I was worried that the beer (I used Urquell) would make the bread bitter, but that wasn't the case at all. It was very flavourfull with a notable but pleasant sourness. It worked very well with dinner (lasagna) and the following days with cheese, pate or salami. Not good with chocolate spread though...

This semester I started Home Economics classes (I'm doing 4 years of teacher training college - is that the right word?) and we've been baking quite a lot. Mostly horrible over-yeasted no-time bread, yuck! I'm still pondering over how on earth to introduce the pupils to good bread in 2½ hours...
It's possible for me to make a dough (sourdough or yeasted) and keep it in the fridge overnight and bring it to class for final proofing and baking. But I'd prefer a method that involved the pupils more. Preferably in every stage of the process. Any thoughts or ideas? (I still have 2½ year to experiment before I'll be teaching 'for real')

298 users have voted.


SourDom 2007 March 24


There is clearly no way to make a pure sourdough bread from go to whoa in 2 1/2 hours.
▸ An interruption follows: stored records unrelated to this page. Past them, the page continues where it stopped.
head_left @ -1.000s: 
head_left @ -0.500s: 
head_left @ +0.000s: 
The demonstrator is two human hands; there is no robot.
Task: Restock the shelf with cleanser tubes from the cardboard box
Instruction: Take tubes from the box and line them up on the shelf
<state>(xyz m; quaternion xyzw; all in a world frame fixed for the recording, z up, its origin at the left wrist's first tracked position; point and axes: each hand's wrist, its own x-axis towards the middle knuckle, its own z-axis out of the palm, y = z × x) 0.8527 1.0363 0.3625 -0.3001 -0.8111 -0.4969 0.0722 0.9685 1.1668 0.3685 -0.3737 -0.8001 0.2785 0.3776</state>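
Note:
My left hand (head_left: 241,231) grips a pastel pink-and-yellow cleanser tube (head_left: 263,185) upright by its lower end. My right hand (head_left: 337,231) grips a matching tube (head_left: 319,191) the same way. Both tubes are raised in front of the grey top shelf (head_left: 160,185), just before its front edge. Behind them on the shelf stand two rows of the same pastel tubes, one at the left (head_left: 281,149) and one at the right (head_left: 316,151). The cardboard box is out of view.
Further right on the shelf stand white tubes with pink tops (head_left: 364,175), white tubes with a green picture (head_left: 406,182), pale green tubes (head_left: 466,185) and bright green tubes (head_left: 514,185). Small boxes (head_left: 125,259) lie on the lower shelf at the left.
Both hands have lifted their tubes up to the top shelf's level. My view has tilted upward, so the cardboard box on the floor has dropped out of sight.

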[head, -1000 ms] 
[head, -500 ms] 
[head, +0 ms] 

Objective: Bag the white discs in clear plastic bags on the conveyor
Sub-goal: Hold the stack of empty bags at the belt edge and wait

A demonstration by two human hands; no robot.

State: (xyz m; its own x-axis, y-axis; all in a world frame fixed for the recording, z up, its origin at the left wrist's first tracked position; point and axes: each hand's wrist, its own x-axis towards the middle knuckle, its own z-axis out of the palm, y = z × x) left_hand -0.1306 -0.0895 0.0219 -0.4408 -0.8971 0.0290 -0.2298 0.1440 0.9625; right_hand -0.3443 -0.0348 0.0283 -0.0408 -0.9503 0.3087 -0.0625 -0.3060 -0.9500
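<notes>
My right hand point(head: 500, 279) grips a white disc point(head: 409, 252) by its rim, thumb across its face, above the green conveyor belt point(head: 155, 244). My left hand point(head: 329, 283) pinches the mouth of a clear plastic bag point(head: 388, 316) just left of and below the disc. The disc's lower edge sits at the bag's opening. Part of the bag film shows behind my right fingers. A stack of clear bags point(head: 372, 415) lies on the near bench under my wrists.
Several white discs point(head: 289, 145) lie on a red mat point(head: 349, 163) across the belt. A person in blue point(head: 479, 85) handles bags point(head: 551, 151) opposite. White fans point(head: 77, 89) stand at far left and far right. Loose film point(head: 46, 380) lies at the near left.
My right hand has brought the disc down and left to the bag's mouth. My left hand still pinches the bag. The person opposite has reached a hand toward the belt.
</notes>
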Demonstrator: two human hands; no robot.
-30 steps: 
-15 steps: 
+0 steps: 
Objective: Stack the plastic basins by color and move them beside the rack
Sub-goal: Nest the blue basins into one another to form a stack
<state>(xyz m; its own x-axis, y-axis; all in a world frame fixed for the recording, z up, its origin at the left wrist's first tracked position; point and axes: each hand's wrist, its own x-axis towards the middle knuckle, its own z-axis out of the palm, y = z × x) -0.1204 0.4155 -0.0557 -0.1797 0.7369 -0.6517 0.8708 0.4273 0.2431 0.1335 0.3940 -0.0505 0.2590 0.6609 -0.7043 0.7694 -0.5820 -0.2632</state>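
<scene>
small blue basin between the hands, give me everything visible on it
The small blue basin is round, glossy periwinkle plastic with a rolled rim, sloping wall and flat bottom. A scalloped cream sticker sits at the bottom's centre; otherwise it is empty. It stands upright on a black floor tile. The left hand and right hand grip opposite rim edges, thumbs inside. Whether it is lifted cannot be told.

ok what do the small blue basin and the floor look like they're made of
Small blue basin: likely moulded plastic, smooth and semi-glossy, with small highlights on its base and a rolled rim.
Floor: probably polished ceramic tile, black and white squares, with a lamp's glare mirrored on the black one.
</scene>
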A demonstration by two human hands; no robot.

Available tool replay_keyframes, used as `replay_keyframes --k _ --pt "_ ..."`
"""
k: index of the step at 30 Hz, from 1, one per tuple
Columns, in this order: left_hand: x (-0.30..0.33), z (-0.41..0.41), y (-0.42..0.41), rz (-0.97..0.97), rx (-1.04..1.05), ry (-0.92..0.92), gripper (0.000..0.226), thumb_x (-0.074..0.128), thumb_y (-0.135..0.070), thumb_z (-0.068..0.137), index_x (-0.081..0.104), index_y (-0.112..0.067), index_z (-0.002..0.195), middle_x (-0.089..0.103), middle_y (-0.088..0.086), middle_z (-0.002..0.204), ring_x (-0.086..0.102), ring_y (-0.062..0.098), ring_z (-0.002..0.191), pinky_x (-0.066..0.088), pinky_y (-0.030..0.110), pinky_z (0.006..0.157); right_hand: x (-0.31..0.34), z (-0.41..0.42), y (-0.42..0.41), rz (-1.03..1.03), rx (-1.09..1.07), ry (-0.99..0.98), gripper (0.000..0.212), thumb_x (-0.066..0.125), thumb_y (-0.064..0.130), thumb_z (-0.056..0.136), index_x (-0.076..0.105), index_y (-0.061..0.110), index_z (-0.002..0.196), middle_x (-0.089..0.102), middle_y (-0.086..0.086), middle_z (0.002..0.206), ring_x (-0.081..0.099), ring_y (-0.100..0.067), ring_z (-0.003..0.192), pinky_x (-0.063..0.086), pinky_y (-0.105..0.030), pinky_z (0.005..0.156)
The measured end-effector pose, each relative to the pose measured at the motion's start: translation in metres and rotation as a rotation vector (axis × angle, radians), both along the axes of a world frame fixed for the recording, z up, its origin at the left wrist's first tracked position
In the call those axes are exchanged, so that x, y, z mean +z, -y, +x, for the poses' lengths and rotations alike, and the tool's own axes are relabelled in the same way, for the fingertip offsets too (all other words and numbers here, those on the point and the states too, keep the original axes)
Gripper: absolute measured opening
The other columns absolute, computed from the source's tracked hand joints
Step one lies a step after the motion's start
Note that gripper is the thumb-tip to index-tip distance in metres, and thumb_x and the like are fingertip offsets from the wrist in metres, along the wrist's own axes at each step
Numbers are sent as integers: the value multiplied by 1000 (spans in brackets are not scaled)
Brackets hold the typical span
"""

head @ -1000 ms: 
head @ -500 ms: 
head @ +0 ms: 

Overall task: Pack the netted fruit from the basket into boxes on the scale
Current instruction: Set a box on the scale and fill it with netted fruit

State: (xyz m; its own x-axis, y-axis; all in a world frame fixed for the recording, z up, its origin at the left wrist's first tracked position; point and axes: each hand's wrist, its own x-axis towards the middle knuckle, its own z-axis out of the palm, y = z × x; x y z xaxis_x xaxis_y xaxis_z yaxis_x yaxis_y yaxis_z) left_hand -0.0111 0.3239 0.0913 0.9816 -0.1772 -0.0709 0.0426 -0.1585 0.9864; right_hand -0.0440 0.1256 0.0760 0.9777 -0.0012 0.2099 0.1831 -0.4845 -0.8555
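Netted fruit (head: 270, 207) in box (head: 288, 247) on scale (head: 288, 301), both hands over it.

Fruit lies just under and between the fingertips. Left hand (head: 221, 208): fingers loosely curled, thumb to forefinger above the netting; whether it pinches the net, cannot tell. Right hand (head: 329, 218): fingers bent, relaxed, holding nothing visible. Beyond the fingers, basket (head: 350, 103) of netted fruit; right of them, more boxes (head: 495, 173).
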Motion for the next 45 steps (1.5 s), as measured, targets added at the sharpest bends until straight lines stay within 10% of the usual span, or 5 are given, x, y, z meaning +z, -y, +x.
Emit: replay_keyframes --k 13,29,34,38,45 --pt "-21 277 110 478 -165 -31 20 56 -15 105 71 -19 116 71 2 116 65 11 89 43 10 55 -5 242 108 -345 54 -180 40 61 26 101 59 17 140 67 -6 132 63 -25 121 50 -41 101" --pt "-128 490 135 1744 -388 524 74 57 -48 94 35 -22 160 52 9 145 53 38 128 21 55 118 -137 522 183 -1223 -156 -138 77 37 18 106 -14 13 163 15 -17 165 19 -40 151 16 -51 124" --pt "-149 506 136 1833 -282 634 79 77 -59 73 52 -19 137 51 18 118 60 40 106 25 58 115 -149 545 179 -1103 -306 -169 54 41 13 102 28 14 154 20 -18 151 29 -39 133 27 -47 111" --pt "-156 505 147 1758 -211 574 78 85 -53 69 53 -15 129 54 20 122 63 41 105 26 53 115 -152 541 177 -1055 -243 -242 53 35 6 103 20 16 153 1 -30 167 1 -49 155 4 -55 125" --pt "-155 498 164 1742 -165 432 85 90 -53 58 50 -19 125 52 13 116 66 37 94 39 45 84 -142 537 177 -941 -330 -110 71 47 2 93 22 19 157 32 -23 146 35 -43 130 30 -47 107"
But with a bit of preparation it would certainly be possible to get them involved in the different steps along the way.
To do that you would need to have prepared a number of different doughs that could be at different stages. That would be a fair amount of work...

One interesting experiment would be to bring samples of different types of loaf (simple yeasted, preferment based, hybrid, pure sourdough), and to get the students to try to identify the differences between them.
might be a bit ambitious to start with though...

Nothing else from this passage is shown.